## Your assignment:
Starting at the first line of the data and ending at the line with "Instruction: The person", copy each line exactly. Include both of those lines, but no pictures.

## Collected material:
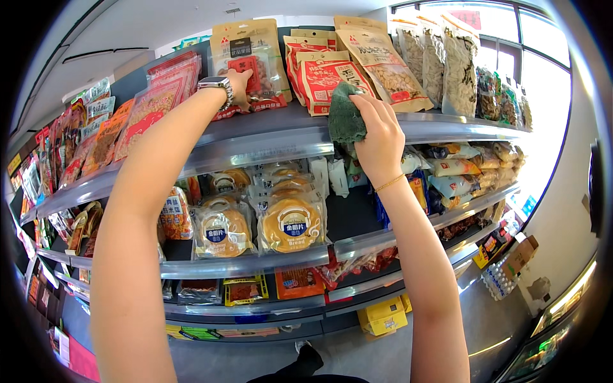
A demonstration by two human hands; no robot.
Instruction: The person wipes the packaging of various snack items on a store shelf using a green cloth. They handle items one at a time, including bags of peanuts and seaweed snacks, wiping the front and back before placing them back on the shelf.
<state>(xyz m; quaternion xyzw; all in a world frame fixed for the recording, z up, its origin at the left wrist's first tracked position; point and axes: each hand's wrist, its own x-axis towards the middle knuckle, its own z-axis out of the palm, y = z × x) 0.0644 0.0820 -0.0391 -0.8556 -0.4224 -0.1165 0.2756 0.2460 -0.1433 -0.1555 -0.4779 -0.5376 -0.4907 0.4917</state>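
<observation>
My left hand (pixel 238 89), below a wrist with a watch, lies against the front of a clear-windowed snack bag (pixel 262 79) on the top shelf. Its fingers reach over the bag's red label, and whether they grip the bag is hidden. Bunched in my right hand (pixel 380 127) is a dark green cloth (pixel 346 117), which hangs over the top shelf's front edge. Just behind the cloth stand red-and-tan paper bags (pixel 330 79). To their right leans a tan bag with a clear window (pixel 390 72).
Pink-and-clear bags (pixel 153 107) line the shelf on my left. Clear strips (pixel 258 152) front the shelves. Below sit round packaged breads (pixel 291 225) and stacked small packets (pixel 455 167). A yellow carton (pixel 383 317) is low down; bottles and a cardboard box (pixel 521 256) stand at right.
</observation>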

## Task answer:
A demonstration by two human hands; no robot.
Instruction: The person wipes the packaging of various snack items on a store shelf using a green cloth. They handle items one at a time, including bags of peanuts and seaweed snacks, wiping the front and back before placing them back on the shelf.

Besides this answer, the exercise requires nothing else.